Please copy the data below exactly, from its first line through the line holding "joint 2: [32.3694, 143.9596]", and skip the pictures.

════

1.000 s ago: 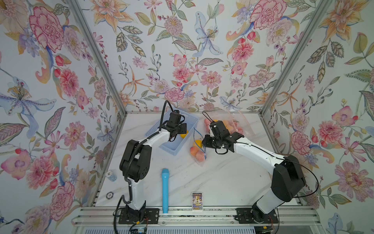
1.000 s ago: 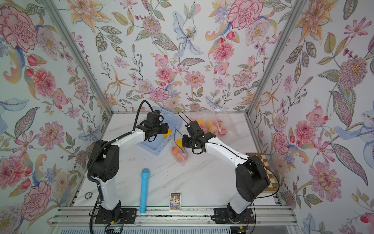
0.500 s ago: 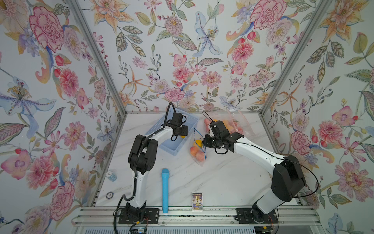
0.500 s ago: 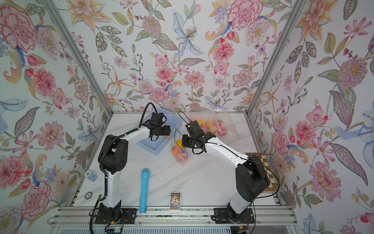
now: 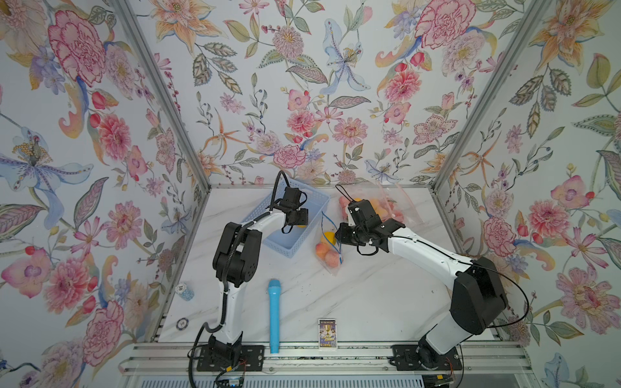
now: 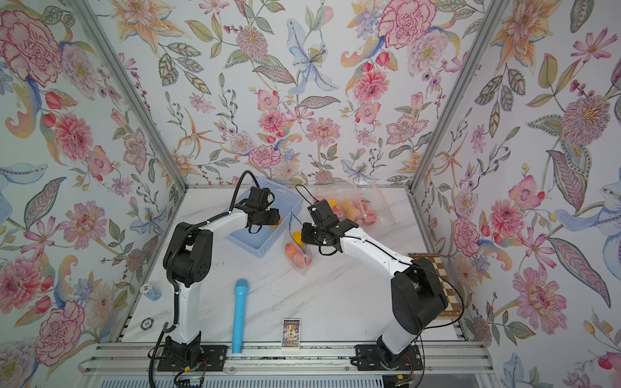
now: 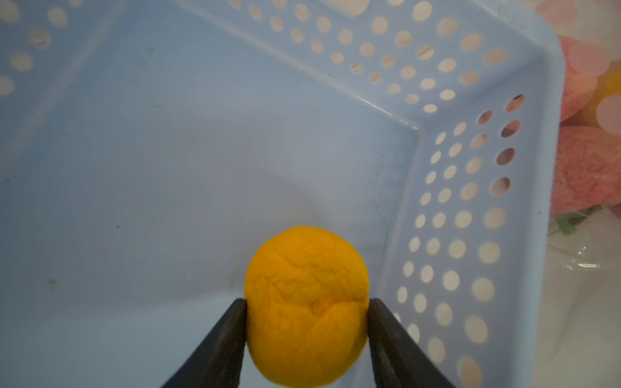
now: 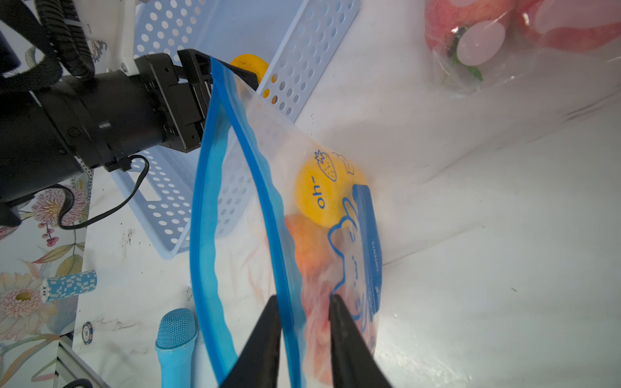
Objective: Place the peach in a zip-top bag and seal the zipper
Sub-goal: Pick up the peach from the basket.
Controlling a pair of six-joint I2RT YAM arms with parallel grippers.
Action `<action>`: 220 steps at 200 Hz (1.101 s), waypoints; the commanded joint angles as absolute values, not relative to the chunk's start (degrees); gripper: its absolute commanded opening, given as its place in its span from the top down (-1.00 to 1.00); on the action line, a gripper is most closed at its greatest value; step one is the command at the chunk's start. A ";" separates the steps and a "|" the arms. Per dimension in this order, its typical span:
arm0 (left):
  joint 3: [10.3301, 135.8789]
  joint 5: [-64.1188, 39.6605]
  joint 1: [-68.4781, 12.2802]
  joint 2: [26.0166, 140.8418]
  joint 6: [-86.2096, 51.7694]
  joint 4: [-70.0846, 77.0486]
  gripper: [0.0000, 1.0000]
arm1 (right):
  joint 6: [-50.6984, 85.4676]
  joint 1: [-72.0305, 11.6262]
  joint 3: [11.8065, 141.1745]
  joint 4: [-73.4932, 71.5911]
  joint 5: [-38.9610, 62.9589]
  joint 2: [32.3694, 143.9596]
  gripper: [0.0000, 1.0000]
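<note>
Marble table (image 5: 369, 302) bears blue basket (image 7: 470, 100) where left hand (image 7: 306, 302) pinches yellow peach (image 7: 302, 265); right hand (image 8: 304, 300) pinches zip-top bag (image 8: 268, 151)

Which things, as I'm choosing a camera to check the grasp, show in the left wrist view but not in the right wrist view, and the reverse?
Only the left wrist view: both left fingers pressed against the sides of the yellow peach.
Only the right wrist view: the zip-top bag, mouth open, one rim between the right fingers, fruit inside; a blue microphone; a stack of poker chips.
Both: the blue perforated basket, the yellow peach in it, and a second clear bag of pink fruit beyond.
</note>
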State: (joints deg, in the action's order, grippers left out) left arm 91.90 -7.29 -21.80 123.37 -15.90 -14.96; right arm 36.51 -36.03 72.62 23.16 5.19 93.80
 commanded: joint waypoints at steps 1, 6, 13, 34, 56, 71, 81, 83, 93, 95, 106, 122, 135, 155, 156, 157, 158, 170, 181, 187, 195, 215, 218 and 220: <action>90.99 -7.93 -21.01 124.88 -16.01 -14.98 -0.19 | 36.40 -36.46 72.41 22.61 5.28 94.13 0.46; 90.97 -7.95 -20.92 124.96 -16.04 -15.07 -0.19 | 36.46 -36.47 72.42 22.59 5.34 94.10 0.46; 90.98 -7.97 -20.87 125.07 -16.03 -15.10 -0.18 | 36.43 -36.47 72.51 22.59 5.34 94.16 0.46; 90.78 -8.09 -20.78 124.71 -16.16 -14.94 -0.13 | 36.40 -36.42 72.70 22.58 5.47 94.14 0.46; 89.55 -8.09 -20.66 122.72 -16.29 -13.73 -0.04 | 36.33 -36.41 72.86 22.63 5.54 94.14 0.48; 88.11 -7.95 -20.66 120.47 -16.58 -12.30 -0.01 | 36.31 -36.39 72.96 22.61 5.67 94.16 0.52; 87.14 -7.87 -20.57 118.96 -16.91 -11.42 0.04 | 36.27 -36.36 73.07 22.59 5.73 94.16 0.56; 86.87 -7.90 -20.52 118.58 -16.95 -11.25 0.05 | 36.20 -36.36 73.05 22.59 5.76 94.16 0.58; 85.79 -7.93 -20.64 117.00 -17.15 -10.37 0.05 | 36.21 -36.41 73.08 22.46 5.89 94.16 0.63; 85.56 -7.92 -20.58 116.75 -17.23 -10.22 0.06 | 36.08 -36.42 73.05 22.45 5.91 94.12 0.64; 84.55 -7.87 -20.57 115.17 -17.49 -9.48 0.07 | 36.12 -36.45 72.99 22.33 6.06 94.01 0.67; 83.06 -7.82 -20.57 112.95 -17.79 -8.73 0.07 | 36.05 -36.47 72.88 22.02 6.20 93.95 0.70; 81.61 -7.95 -20.57 111.00 -18.16 -7.88 0.08 | 36.02 -36.46 72.73 21.77 6.34 93.81 0.71; 79.46 -8.80 -20.57 107.67 -18.95 -6.52 0.08 | 36.03 -36.43 72.60 21.71 6.38 93.73 0.73; 79.32 -8.88 -20.57 107.40 -19.01 -6.43 0.08 | 36.03 -36.41 72.60 21.71 6.40 93.67 0.73; 79.26 -8.92 -20.57 107.14 -19.04 -6.38 0.08 | 36.03 -36.40 72.64 21.71 6.41 93.64 0.73; 79.14 -9.03 -20.57 106.96 -19.15 -6.27 0.08 | 36.03 -36.39 72.62 21.71 6.41 93.66 0.73; 77.64 -10.33 -20.56 104.33 -20.10 -4.95 0.08 | 35.99 -36.40 72.51 21.63 6.44 93.68 0.74; 75.93 -11.82 -20.57 101.85 -21.12 -3.33 0.08 | 36.01 -36.39 72.43 21.45 6.50 93.52 0.75; 75.00 -12.86 -20.64 100.39 -21.83 -2.46 0.08 | 35.98 -36.43 72.34 21.37 6.60 93.51 0.76; 73.81 -14.33 -20.78 98.37 -22.92 -1.15 0.09 | 35.96 -36.42 72.25 21.20 6.72 93.52 0.77; 71.06 -17.17 -21.71 93.71 -24.89 1.48 0.10 | 35.96 -36.47 72.27 20.84 6.97 93.62 0.79; 70.63 -17.44 -21.97 93.01 -25.00 1.77 0.10 | 36.00 -36.40 72.25 20.75 7.09 93.61 0.79; 70.37 -17.65 -22.17 92.58 -25.10 1.96 0.10 | 36.03 -36.43 72.25 20.75 7.09 93.67 0.79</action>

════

**Result of this task:**
1.000 s ago: 
1.000 s ago: 
0.500 s ago: 
0.500 s ago: 
now: 
now: 
now: 
now: 
Objective: Place the peach in a zip-top bag and seal the zipper
Sub-goal: Pick up the peach from the basket.
Controlling a pair of six-joint I2RT YAM arms with parallel grippers.
Action `<action>`: 220 steps at 200 Hz (1.101 s), waypoints; the commanded joint angles as absolute values, not relative to the chunk's start (degrees); gripper: its absolute commanded opening, given as its place in its span from the top down (-1.00 to 1.00); on the action line, a gripper is most closed at its greatest value; step one is the command at the chunk's start. A ";" separates the steps and a "|" the arms. Per dimension in this order, its typical span:
arm0 (left):
  joint 3: [10.3301, 135.8789]
  joint 5: [-64.1188, 39.6605]
  joint 1: [-68.4781, 12.2802]
  joint 2: [26.0166, 140.8418]
  joint 6: [-86.2096, 51.7694]
  joint 4: [-70.0846, 77.0486]
  gripper: [0.0000, 1.0000]
arm1 (right):
  joint 6: [-50.6984, 85.4676]
  joint 1: [-72.0305, 11.6262]
  joint 3: [11.8065, 141.1745]
  joint 4: [-73.4932, 71.5911]
  joint 5: [-38.9610, 62.9589]
  joint 2: [32.3694, 143.9596]

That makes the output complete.